Not Against Innovation
People are providing Laravel as an argument against these views. They say that it started its life rather similar to CodeIgniter and FuelPHP.
Folks concern with my "don't reinvent the wheel" approach is that it would have stopped Laravel from progressing. I think that frameworks are bad example, and not what I am talking about. Frameworks cover such vast areas that alternatives are much more likely, especially with these factors taken into account:
- Is it convention based or configuration based
- Does it provide a default application structure or let you freeform
- Does it focus more on "developer speed" or performance?
- Does the dev team move at a blinding pace adding new features but breaking the API, or does it play it cool and focus more on maintaining BC
Many of these things are mutually exclusive, so you often have two different components or frameworks based on one difference.
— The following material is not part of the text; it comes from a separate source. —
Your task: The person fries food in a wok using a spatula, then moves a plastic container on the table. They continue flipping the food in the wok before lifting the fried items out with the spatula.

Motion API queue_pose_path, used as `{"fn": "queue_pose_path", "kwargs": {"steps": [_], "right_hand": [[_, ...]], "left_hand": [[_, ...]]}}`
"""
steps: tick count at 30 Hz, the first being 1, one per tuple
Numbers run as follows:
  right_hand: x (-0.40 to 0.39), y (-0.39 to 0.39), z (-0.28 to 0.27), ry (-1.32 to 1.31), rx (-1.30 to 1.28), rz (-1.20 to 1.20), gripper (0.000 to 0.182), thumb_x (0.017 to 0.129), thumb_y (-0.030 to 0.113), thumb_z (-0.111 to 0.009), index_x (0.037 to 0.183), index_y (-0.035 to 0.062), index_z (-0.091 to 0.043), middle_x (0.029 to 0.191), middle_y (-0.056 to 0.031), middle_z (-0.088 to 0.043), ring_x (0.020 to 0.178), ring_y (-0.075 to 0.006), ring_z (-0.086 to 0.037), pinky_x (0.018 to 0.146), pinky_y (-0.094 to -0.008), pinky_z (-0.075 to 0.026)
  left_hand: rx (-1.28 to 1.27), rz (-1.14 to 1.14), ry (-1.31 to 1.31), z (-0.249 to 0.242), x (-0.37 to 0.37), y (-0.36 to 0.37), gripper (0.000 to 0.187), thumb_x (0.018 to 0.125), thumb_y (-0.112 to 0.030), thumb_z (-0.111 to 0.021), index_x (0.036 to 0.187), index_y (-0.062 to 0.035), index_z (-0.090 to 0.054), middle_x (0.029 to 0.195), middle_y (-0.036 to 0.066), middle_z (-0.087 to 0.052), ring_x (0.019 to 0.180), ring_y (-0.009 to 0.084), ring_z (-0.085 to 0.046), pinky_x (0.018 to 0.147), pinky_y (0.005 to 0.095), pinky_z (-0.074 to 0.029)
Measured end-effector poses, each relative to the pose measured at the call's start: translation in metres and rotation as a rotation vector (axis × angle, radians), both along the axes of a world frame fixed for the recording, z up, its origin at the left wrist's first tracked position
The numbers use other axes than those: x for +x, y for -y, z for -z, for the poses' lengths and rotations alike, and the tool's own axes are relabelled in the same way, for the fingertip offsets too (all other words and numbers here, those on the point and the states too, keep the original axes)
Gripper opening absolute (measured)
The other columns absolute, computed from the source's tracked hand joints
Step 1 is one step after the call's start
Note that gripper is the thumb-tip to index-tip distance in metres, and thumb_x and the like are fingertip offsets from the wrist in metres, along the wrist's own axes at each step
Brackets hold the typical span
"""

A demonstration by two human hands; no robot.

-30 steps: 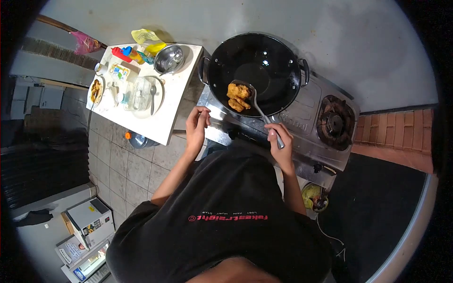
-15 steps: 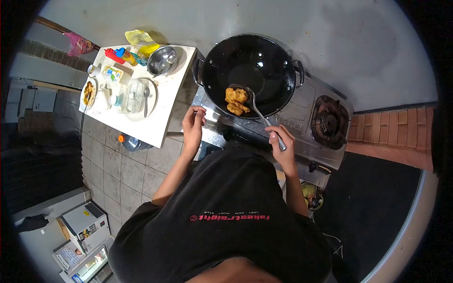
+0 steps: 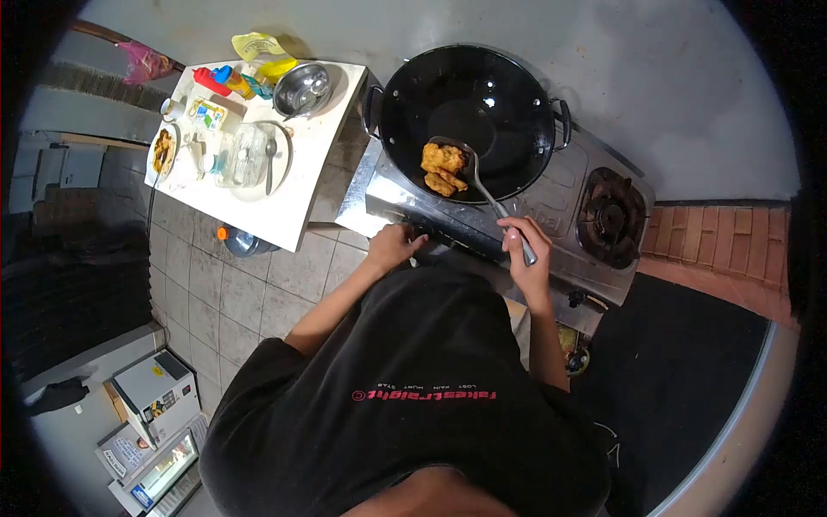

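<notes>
Gripping the grey handle of a long-handled spatula [image 3: 488, 191], the right hand [image 3: 527, 244] has its fingers and thumb wrapped near the tail end, in front of the stove's middle. From that hand the spatula slants forward and leftward over the near rim of a wide black wok [image 3: 469, 90]. Its dark head lies inside the wok, toward the near left side, and carries golden-brown fried pieces [image 3: 443, 162]. These pieces are therefore ahead of the right hand and to its left, apart from the fingers, with the spatula's shaft between them. A larger piece sits farther from the person, and a smaller one lies close against it on the near side.

The left hand [image 3: 396, 248] is at the front left edge of the steel stove [image 3: 379, 194], beside a dark knob [image 3: 420, 231], with its fingers bent; whether they close on the knob, one cannot tell. The fried pieces lie forward of this hand and somewhat to its right, well apart from it.

The wok stands over the stove's left side, while a bare burner [image 3: 613, 209] shows on the right. Left of the stove, a white table [image 3: 293, 211] bears a metal bowl [image 3: 300, 93].
</notes>
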State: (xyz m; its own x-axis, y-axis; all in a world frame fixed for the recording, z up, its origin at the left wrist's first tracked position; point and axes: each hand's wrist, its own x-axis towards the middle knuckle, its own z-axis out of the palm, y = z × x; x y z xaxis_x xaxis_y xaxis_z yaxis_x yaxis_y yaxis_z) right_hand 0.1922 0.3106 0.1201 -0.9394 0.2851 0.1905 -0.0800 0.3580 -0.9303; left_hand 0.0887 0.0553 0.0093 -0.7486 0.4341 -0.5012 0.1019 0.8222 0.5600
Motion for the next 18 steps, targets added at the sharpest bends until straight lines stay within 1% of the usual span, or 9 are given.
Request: {"fn": "queue_pose_path", "kwargs": {"steps": [1, 4, 5, 7, 11, 13, 15, 17, 18], "right_hand": [[0.0, 0.0, 0.0, 0.004, -0.007, 0.003, 0.014, 0.098, 0.008, -0.057, 0.102, 0.0009, -0.068, 0.077, -0.0062, -0.056, 0.062, -0.0127, -0.055, 0.059, -0.0277, -0.042], [0.0, 0.0, 0.0, -0.007, 0.012, 0.001, 0.014, 0.097, 0.007, -0.057, 0.102, 0.0011, -0.068, 0.077, -0.0071, -0.056, 0.063, -0.0142, -0.055, 0.06, -0.0284, -0.042], [0.001, 0.0, 0.001, -0.005, 0.01, 0.004, 0.014, 0.097, 0.007, -0.057, 0.102, 0.0011, -0.068, 0.077, -0.0071, -0.056, 0.063, -0.0142, -0.055, 0.06, -0.0284, -0.042], [0.002, 0.0, 0.002, 0.003, 0.031, 0.008, 0.013, 0.096, 0.005, -0.057, 0.102, 0.0012, -0.068, 0.078, -0.0082, -0.057, 0.064, -0.0159, -0.055, 0.062, -0.0296, -0.043], [0.004, 0.002, 0.003, 0.015, 0.007, 0.019, 0.013, 0.095, 0.005, -0.057, 0.101, 0.0013, -0.068, 0.079, -0.0088, -0.058, 0.065, -0.0174, -0.055, 0.064, -0.0304, -0.044], [0.003, 0.003, 0.002, 0.005, 0.018, 0.024, 0.013, 0.095, 0.005, -0.057, 0.101, 0.0015, -0.068, 0.08, -0.0093, -0.058, 0.065, -0.0181, -0.055, 0.064, -0.0304, -0.044], [0.003, 0.003, 0.001, 0.008, 0.021, 0.022, 0.013, 0.095, 0.005, -0.057, 0.101, 0.0016, -0.068, 0.08, -0.0095, -0.058, 0.066, -0.0185, -0.055, 0.064, -0.0305, -0.044], [0.003, 0.004, 0.0, 0.012, 0.023, 0.022, 0.013, 0.095, 0.005, -0.057, 0.101, 0.0016, -0.068, 0.08, -0.0098, -0.058, 0.066, -0.0188, -0.056, 0.064, -0.0306, -0.044], [0.003, 0.003, -0.001, 0.015, 0.023, 0.019, 0.013, 0.095, 0.006, -0.057, 0.101, 0.0016, -0.068, 0.079, -0.01, -0.058, 0.067, -0.0197, -0.056, 0.065, -0.031, -0.045]], "left_hand": [[-0.025, 0.03, -0.046, 0.002, 0.001, -0.003, 0.05, 0.089, -0.051, -0.068, 0.085, -0.001, -0.071, 0.081, 0.019, -0.071, 0.081, 0.0383, -0.069, 0.074, 0.0466, -0.054], [-0.027, 0.051, -0.153, 0.015, 0.005, -0.006, 0.044, 0.087, -0.047, -0.07, 0.086, -0.0023, -0.07, 0.081, 0.018, -0.069, 0.08, 0.0373, -0.068, 0.074, 0.0487, -0.054], [-0.028, 0.055, -0.15, 0.018, 0.006, -0.006, 0.044, 0.087, -0.047, -0.07, 0.086, -0.0023, -0.07, 0.081, 0.018, -0.069, 0.08, 0.0373, -0.068, 0.074, 0.0487, -0.054], [-0.065, 0.082, -0.21, 0.02, 0.01, -0.006, 0.038, 0.087, -0.041, -0.07, 0.093, -0.0039, -0.07, 0.082, 0.018, -0.068, 0.084, 0.0363, -0.069, 0.074, 0.0491, -0.055], [-0.086, 0.088, -0.288, 0.021, 0.017, -0.012, 0.03, 0.085, -0.034, -0.07, 0.094, -0.0053, -0.065, 0.085, 0.015, -0.07, 0.082, 0.0343, -0.07, 0.072, 0.0474, -0.056], [0.026, 0.141, -0.542, 0.025, 0.021, -0.013, 0.03, 0.084, -0.033, -0.07, 0.096, -0.0061, -0.064, 0.086, 0.015, -0.07, 0.082, 0.0339, -0.07, 0.073, 0.0463, -0.057], [0.024, 0.16, -0.559, 0.027, 0.02, -0.012, 0.03, 0.086, -0.034, -0.069, 0.095, -0.0062, -0.065, 0.086, 0.015, -0.07, 0.082, 0.0337, -0.07, 0.073, 0.0465, -0.056], [0.02, 0.181, -0.576, 0.012, 0.016, -0.011, 0.03, 0.088, -0.036, -0.068, 0.093, -0.0063, -0.065, 0.085, 0.016, -0.069, 0.083, 0.0335, -0.07, 0.072, 0.0466, -0.056], [-0.008, 0.128, -0.427, 0.004, 0.012, -0.008, 0.033, 0.091, -0.039, -0.066, 0.092, -0.0057, -0.065, 0.084, 0.016, -0.069, 0.082, 0.0335, -0.069, 0.072, 0.0465, -0.055]]}}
CodeIgniter might have failed to add anything useful for years, but it was reliable due to its lack of BC breaks. Other similar frameworks broke themselves in half with rewrites, but provided bleeding edge functionality for those not fussed about longevity (RAD types) or those in a position to keep up.
This overlaps with another article I want to write, on the topic of "Your software is not better." Due to the existence of these factors, its impossible for any one approach to be "better" as they are all contradictory.
I would like to remove larger systems like frameworks and CMS' from the conversation at this point, to focus on components. Due to their much smaller size, there is often not such a need for multiples.
Different here is key, and in the realm of a component it can often be hard to innovate. I see a lot of insanely similar code thrown on Packagist and Reddit, and get a bunch emailed directly to me for feedback. Maybe they could have worked together with the author of another package if they did a quick look around. Checking out the existing solutions should of course be step 1 for anyone anyway. Sadly, when I ask "How does this differ from X", the response is very often "Oh, I didn't see X!" or "Well... I prefer $route->get() over $route->register('GET'...)", or something else equally trivial.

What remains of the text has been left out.